• WHAT YOU NEED TO DO:
In the data below, the answer is the run of lines from the line containing "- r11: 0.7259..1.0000" through the line containing "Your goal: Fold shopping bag", both included; print it exactly and nothing else.

• DATA BLOCK:

##########

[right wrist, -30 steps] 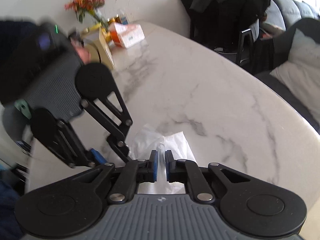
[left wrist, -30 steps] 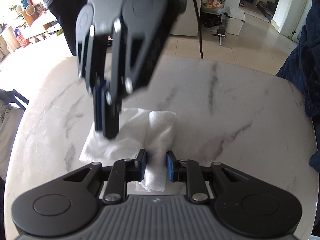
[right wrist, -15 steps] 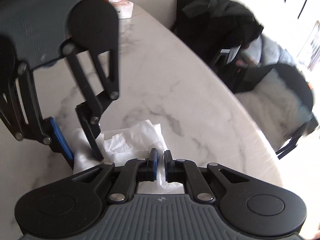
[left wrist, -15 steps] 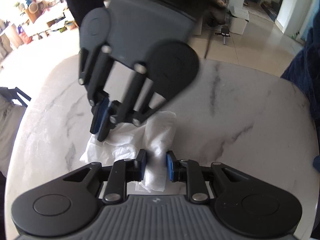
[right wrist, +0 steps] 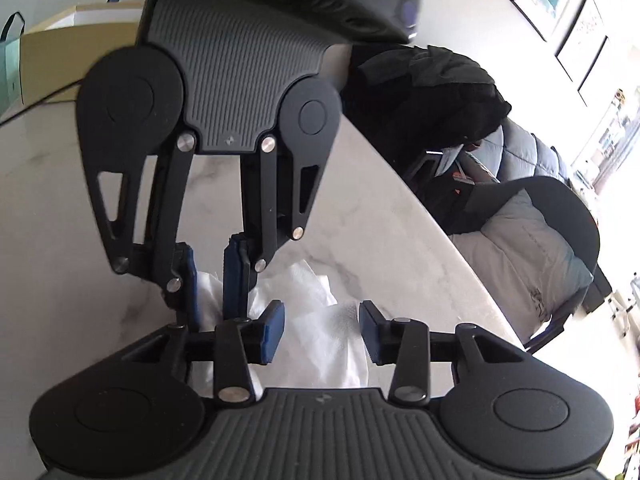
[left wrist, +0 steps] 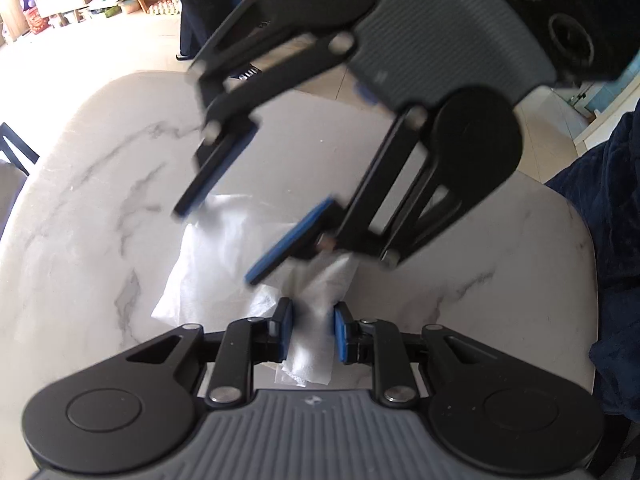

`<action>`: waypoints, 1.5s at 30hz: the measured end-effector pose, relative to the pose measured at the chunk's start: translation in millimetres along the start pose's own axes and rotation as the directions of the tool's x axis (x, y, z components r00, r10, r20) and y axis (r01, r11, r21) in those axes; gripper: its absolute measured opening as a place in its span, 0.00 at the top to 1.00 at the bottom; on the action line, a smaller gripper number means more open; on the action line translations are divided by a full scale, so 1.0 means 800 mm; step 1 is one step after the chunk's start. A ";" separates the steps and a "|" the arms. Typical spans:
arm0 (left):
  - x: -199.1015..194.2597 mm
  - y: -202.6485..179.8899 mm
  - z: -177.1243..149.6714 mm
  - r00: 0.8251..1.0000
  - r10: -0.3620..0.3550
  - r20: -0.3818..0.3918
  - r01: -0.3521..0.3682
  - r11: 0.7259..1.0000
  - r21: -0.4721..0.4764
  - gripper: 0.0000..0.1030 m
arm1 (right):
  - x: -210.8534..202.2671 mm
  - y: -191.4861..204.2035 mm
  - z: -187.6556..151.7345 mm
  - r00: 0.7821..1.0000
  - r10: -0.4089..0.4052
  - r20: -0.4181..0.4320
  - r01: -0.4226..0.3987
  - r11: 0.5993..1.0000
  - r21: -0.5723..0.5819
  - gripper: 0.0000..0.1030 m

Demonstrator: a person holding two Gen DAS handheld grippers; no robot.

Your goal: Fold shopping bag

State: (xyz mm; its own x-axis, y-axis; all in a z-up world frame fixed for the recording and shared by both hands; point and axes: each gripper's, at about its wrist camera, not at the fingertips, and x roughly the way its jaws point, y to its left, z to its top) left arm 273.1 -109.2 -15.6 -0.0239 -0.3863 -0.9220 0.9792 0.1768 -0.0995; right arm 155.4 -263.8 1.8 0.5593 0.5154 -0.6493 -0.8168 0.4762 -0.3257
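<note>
Bag (left wrist: 224,256): thin white plastic, crumpled, light, limp, probably slippery; grip at a folded edge. It lies mid-table (left wrist: 460,240), at 12 o'clock from both tongs. Left gripper (left wrist: 309,334) nips its near end. Right gripper (right wrist: 322,330) jaws have just been opening, bag between, unpinched. Marble top; cluttered living room.

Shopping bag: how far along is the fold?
Done: the white shopping bag already lies bunched into a narrow, crumpled bundle on the marble table. In hand: the left gripper pinches one end of it; the right gripper has just been opening, its pads apart over the bag without pressing it. Left: the bundle looks loose and uneven, so probably further folds and flattening.
</note>
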 end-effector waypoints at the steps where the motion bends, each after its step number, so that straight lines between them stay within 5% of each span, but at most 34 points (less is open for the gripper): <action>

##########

• EXERCISE OUTPUT:
  - r11: 0.7259..1.0000
  - r21: -0.4721..0.4764
  - gripper: 0.0000..0.1030 m
arm1 (right):
  - x: -210.8534..202.2671 mm
  - y: -191.4861..204.2035 mm
  - z: -187.6556..151.7345 mm
  - r00: 0.7821..1.0000
  - r10: -0.4089..0.4052
  - r20: -0.4181..0.4320
  - r01: -0.4226..0.3987
  - r11: 0.5993..1.0000
  - r21: -0.5723..0.5819
  - gripper: 0.0000..0.1030 m

Demonstrator: a person holding two Gen DAS handheld grippers; no robot.

Your goal: Fold shopping bag

With this, the exercise is done.